Но они уже бежали сломя головы. Один нес черную шляпу с плоским верхом, второй – длинный узкий стакан с коньяком, а третий и четвертый тянули на веревках, привязанных к ошейникам, медведей – Мишку и Машку, которые нынешней весной были доставлены из тайги и теперь проживали на усадьбе, пугая своим рыком собак, в отдельной загородке.
Гости дружно и боязливо отодвинулись к стенам. Зала в один миг стала как будто еще просторней. Работники отцепили веревки от ошейников, и медведи, недовольно поматывая головами, недобро поглядывая вокруг темными глазками, переступали лапами по паркету. В наступившей тишине хорошо слышался костяной постук когтей.

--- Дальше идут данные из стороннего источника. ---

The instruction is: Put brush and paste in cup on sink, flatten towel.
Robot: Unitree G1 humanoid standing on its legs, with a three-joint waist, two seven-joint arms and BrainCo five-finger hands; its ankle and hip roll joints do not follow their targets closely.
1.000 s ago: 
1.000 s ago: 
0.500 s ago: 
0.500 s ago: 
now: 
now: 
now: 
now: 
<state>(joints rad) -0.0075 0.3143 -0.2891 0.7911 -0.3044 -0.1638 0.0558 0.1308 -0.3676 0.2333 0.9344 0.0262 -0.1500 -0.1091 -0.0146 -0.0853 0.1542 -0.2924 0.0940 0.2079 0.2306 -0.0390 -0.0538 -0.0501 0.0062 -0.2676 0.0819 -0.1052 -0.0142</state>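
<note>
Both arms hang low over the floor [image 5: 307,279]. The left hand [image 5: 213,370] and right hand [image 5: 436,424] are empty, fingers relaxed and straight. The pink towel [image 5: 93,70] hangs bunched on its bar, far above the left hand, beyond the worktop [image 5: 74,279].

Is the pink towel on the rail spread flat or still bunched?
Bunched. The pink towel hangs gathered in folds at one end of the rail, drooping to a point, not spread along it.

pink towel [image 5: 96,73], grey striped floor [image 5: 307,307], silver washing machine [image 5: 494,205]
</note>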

Захар Евграфович откинул со лба волосы, натянул на голову шляпу, выправил ее, держась за поля двумя руками, затем поставил сверху стакан с коньяком, подвигал его, устанавливая точно посередине, и плавно взмахнул рукой. Хор рванул, словно ринулся на санках с крутой горы:
Ах вы, сени, мои сени,
Сени новые мои!
Медведи поднялись на задние лапы и, по-прежнему поматывая головами, принялись изображать нечто вроде кружения вокруг хозяина. А сам он, удерживая на голове стакан с коньяком, пошел в легком, невесомо-осторожном плясе, пристукивая подковками сапог по паркету. Взмахивал в такт руками, и широкие рукава рубахи бились и взметывались, словно зеленые крылья. Стакан с коньяком даже не колебался, будто его гвоздем приколотили.

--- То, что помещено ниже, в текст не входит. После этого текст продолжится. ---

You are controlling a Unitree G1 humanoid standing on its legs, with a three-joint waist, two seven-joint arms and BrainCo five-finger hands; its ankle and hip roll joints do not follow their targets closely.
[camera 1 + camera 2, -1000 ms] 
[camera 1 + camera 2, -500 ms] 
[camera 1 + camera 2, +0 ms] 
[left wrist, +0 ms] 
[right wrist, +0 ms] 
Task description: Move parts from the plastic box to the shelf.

А хор буйствовал, набирая скорость и силу, – так сани, рванувшись с обрыва, летят, как воздушные, не ведая никакого удержу. И Захар Евграфович не отставал, убыстряя свой пляс, по-прежнему легкий и невесомый. Медведи, словно подхватывая стремительно летящий напев, шлепнулись на передние лапы, и давай кувыркаться, издавая негромкое урчанье – недовольны были такой работой, да деваться некуда, приходилось исполнять приказание, отрабатывая сытую и щедрую кормежку.
Кончилась песня.
Захар Евграфович замер, чуть наклонил голову, стакан соскользнул со шляпы, и он перехватил его на лету, выпил коньяк мелкими глотками до дна и жахнул пустую посудину себе под ноги – только стеклянные брызги разлетелись по паркету!
Дивное было зрелище!
Гости хлопали, как в театре, не жалея ладоней. А супруга исправника, Нина Дмитриевна, подбежала, не боясь медведей, приподнялась на цыпочки и звонко чмокнула именинника в побледневшую от напряжения щеку.